Desde la Unión de Cámaras lo hemos expresado en varias oportunidades, que se deben promover cambios que busquen la eficiencia, la reestructuración del Estado y una reducción sustancial del gasto público.
Es buscar opciones para tener tarifas eléctricas competitivas, mejorar la deficiente infraestructura, darles un golpe de timón a los procesos de tramitomanía y acciones que garanticen una mayor seguridad jurídica.

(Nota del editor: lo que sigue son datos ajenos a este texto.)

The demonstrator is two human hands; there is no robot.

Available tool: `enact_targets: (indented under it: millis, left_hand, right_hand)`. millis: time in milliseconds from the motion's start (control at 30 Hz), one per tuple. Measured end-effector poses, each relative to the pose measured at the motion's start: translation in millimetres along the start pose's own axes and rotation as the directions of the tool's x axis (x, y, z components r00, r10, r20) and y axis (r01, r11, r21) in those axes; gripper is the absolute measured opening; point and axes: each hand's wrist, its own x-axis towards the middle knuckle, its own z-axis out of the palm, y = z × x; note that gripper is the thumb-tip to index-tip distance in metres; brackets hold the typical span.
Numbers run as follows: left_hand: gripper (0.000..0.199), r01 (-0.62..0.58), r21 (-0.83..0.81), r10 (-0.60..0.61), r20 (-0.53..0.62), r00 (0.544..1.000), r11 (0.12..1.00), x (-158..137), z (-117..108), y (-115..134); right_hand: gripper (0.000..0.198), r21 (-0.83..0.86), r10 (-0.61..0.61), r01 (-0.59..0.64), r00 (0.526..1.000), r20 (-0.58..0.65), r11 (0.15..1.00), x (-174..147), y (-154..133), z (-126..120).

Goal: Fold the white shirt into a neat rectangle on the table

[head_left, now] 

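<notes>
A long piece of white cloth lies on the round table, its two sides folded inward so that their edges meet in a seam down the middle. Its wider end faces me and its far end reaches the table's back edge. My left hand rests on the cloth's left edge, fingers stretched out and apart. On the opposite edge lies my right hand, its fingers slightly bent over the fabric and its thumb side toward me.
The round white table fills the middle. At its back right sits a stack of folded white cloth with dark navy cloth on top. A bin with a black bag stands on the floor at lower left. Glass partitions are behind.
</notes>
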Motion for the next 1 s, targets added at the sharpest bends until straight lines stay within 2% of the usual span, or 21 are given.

Pero también, necesitamos confianza hacia el sector privado y ser escuchados, pues estamos en la mayor disposición de trabajar por Costa Rica. No es dándoles a los enemigos del sector privado elementos que se explican mal o que no se aclaran y que generan animadversión hacia quienes pagan los salarios en el ámbito privado, pero también a través de los impuestos a los salarios públicos.
A veces creemos que se nos “olvida” que un mayor crecimiento de la economía tendría múltiples beneficios, entre ellos, más ingresos para el Estado por concepto de impuestos.
De ahí que vemos positivo el anuncio de la reducción en las estimaciones del déficit.
Lo anterior es un buen paso pues el crecimiento de la economía genera confianza al ciudadano, al inversionista internacional y al empresario nacional.
Como país no debemos estancarnos y debemos trabajar juntos por seguir creciendo, no dejemos que las voces extremistas y que quieren generar caos lleven a Costa Rica por caminos que ya otros han recorrido con pésimos resultados.